WHAT NEEDS TO BE DONE
Beginning with the line that holds "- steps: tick" in the data below, give again every line through the one that holds "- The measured", exactly as written.

THE DATA
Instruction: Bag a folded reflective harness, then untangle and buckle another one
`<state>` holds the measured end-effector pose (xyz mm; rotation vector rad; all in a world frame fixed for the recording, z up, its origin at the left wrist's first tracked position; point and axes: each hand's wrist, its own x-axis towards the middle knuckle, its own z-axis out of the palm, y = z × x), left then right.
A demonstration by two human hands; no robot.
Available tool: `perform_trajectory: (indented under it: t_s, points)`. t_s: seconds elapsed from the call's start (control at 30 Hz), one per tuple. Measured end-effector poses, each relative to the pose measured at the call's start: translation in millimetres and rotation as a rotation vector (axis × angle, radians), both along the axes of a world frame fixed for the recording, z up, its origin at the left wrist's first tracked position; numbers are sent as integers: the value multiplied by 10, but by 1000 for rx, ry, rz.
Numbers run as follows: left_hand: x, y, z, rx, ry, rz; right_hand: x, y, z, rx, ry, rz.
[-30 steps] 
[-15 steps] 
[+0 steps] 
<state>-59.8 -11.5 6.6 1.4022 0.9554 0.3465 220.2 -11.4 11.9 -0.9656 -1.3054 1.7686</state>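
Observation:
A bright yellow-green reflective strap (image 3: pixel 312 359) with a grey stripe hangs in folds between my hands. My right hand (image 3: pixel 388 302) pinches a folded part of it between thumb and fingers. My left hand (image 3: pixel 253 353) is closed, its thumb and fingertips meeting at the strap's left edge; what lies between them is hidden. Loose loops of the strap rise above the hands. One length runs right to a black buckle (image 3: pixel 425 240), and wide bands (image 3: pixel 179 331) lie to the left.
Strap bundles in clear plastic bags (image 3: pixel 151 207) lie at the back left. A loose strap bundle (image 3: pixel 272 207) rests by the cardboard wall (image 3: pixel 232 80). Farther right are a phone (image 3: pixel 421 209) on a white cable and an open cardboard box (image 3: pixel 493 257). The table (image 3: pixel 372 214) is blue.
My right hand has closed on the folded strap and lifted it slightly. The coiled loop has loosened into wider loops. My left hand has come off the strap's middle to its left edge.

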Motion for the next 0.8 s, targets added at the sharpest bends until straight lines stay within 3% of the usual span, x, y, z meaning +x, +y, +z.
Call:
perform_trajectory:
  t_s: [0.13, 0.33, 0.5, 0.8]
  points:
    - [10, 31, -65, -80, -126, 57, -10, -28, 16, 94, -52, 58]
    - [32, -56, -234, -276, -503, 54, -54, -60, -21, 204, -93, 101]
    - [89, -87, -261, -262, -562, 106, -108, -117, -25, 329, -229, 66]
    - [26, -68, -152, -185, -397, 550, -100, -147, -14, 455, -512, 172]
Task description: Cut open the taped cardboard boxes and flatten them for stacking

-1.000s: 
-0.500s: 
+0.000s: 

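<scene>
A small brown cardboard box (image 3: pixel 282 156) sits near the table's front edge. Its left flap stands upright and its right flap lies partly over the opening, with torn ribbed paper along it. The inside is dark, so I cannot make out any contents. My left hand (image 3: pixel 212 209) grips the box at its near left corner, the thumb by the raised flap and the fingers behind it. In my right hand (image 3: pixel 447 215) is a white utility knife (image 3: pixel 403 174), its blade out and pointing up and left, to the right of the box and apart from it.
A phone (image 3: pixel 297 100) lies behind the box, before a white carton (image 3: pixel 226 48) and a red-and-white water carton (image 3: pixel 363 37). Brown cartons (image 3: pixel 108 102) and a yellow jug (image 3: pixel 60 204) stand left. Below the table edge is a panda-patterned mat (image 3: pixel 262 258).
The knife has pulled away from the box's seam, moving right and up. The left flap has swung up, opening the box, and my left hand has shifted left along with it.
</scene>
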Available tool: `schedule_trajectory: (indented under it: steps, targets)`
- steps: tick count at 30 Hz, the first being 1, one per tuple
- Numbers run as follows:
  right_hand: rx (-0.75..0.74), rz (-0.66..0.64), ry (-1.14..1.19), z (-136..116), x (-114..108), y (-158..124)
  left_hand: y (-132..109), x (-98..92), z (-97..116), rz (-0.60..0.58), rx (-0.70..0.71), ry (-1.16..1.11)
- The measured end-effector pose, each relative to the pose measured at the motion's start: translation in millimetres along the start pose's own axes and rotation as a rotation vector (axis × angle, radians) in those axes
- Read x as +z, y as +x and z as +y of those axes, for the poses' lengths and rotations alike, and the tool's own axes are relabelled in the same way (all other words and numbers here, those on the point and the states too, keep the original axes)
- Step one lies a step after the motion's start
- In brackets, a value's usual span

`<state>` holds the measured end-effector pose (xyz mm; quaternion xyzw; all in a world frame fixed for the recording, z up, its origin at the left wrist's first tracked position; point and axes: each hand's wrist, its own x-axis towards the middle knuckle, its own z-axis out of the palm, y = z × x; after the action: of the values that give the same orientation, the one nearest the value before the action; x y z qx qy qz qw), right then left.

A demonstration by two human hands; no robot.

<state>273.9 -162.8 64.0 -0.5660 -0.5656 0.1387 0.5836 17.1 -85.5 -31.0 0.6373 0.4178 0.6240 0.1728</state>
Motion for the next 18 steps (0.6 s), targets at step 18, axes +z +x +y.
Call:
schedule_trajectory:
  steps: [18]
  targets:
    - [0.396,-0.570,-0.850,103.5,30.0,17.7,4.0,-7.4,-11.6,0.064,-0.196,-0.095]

TASK SOLUTION
- steps: tick count at 30 Hz, the first being 1, one per tuple
- Numbers run as follows:
  right_hand: rx (-0.75..0.74), rz (-0.66..0.64), ry (-1.14..1.19), z (-136..116), x (-114..108), y (-158..124)
  left_hand: y (-132..109), x (-98..92), z (-97..116), rz (-0.60..0.58), rx (-0.70..0.71), ry (-1.16..1.11)
- The measured end-effector pose, each relative to the pose measured at the motion's start: translation in millimetres along the start pose's own axes and rotation as a rotation vector (axis × angle, radians) in those axes

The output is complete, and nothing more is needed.